Her husband hardly listened to music anymore, and of all the changes, this was the most disorientating. Their home had always been filled with music; their study, two walls of the dining room were packed floor to ceiling with the thin spines of CDs. In the past she had resented the amount of money he spent on his passion. But now she wished he would come home with the tell-tale canary-yellow bag from JB Hi-Fi, the thick paper package from Basement Discs or the garish plastic bag from Polyester. Hector rarely switched on the radio anymore. Aisha distrusted his unhappiness, she believed it to be a pose. But she dared not reveal her doubts. Instead, she was tender, tried not to snap at him. Just the other day she had read the music reviews in
The Age
—she never did!—and had slipped out from work to the small music shop in the plaza and bought Hector a CD from a band called Yo La Tengo. She was sure he had earlier records by this band and the reviewer had claimed that the CD would be one of the albums of the year. She had brought it home and he had been grateful, playing it immediately. But just that once. The disc remained in the stereo, the sleeve sat empty, desolate on top of the glass case that protected the turntable. Hector seemed unable to sustain happiness. That was what was unusual, what she had taken for granted. That is what she wanted back in her life. Let her take him for granted, let him do the same with her. This was marriage.
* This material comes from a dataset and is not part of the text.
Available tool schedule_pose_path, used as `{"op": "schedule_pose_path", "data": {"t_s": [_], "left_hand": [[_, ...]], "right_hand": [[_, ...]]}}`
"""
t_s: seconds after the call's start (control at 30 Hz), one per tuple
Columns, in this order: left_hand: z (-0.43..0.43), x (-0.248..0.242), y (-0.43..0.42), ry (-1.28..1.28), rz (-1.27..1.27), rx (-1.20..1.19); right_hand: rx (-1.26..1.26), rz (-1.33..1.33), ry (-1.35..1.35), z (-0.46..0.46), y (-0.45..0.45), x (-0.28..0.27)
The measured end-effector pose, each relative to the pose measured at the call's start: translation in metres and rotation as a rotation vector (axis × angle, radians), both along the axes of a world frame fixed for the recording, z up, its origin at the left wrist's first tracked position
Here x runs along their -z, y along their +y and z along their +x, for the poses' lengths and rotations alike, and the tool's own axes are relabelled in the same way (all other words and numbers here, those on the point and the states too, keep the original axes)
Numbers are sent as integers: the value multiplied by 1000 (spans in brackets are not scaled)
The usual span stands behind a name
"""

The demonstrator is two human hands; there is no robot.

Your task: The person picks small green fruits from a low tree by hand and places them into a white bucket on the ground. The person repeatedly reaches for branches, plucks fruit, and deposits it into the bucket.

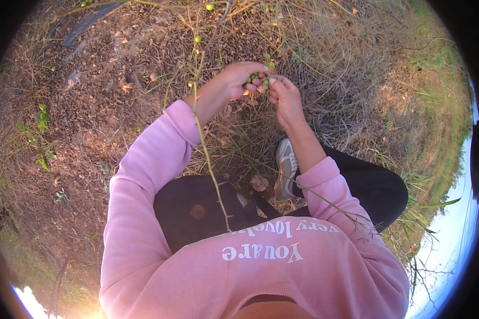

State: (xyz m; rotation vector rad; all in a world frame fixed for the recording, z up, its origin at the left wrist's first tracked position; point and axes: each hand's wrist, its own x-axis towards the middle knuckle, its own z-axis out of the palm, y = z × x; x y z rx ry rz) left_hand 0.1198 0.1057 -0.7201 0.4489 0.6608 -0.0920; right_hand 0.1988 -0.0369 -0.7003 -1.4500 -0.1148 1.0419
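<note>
My left hand (pixel 243 79) is curled around several small round green fruits (pixel 252 76), its thumb lying over them. Close on its right, my right hand (pixel 286 97) has thumb and fingers pinched together on a thin fruiting sprig. One green fruit (pixel 266 82) shows between the two hands, right at the fingertips. Whether the right fingertips press on this fruit or only on its stem is too small to tell. Just above the hands, another green fruit (pixel 271 64) hangs on the sprig.
A long thorny green stem (pixel 207 155) crosses in front of my left forearm towards my chest. More fruits (pixel 198 39) hang along it higher up. Dry leaves (pixel 103 83) and straw-like grass (pixel 335 91) cover the ground. My shoe (pixel 286 167) stands below my right hand.
</note>
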Motion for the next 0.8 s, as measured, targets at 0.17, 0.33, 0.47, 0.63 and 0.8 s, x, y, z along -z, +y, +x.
{"op": "schedule_pose_path", "data": {"t_s": [0.17, 0.33, 0.47, 0.63, 0.8], "left_hand": [[-2, 3, 5, -7, -40, -13], [-4, 3, 6, 5, -2, -24], [-4, 1, 6, 19, -3, -21], [-4, 0, 6, 32, 25, -24], [-3, 1, 6, 9, 24, -11]], "right_hand": [[43, 22, 86, 3, -8, 5], [104, 132, 236, 16, 5, 4], [-42, 50, 52, 21, 23, -1], [-86, -45, -74, 18, 33, -7], [-116, 58, -109, 16, 21, -6]]}}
Fucking bastard. She had tears in her eyes as she drove the few short minutes to her in-laws. She could not bear Koula to know she had been crying. She fixed her face in the rearview mirror, breathed slowly and deeply three times. She was ready.
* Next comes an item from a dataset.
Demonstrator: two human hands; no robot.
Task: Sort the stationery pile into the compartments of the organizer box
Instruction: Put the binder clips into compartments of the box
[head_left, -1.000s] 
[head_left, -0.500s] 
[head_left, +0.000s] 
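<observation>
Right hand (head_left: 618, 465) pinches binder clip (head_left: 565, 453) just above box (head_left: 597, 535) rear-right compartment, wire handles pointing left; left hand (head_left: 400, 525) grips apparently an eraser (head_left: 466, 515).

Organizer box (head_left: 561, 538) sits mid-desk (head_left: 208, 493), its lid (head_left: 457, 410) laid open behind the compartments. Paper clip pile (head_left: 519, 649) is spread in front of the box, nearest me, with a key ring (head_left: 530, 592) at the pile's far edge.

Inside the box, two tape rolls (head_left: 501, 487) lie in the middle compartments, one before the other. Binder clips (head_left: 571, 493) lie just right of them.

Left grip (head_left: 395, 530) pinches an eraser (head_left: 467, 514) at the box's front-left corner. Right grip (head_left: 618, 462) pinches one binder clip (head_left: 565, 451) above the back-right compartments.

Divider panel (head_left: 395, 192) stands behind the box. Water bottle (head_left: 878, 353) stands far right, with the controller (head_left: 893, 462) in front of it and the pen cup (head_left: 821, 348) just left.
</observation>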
She kissed her mother-in-law on both cheeks. Melissa dragged her over to the kitchen table and they sat together while her daughter, with a conceited cock to her head, proudly showed off her maths homework. She was so much like Hector. Aisha walked into the lounge room. Manolis was asleep in the armchair and Adam was watching some silly reality show on television. She kneeled and lightly brushed her lips on the tips of his hair. He smelled of olive oil, of his grandmother’s food; and there was a slight putrid stink, mangy, animal, boyish, that made Aisha wrinkle her nose. Adam neither recoiled nor accepted her kiss. He was becoming something that was not a boy anymore. She felt the world crush down on her. Everything was changing. Manolis let out a sudden harsh gasp and she quickly turned around. He was stretching his arms out, yawning. She kissed him. Manolis smelled the same as always, the comforting odour of the garden, the lemon and garlic and oregano: like her kids he smelled of his wife’s cooking. She smiled down at him. His eyes analysed her cooly.
‘How are you, darling?’
She felt a pang of guilt. She still had not rung Sandi and it had been over a fortnight since their return. She had promised her husband. ‘I’m fine.’ She hesitated, then promptly lied. ‘I’ve lost Sandi’s number. I really need to ring her . . . and Harry,’ she added hastily.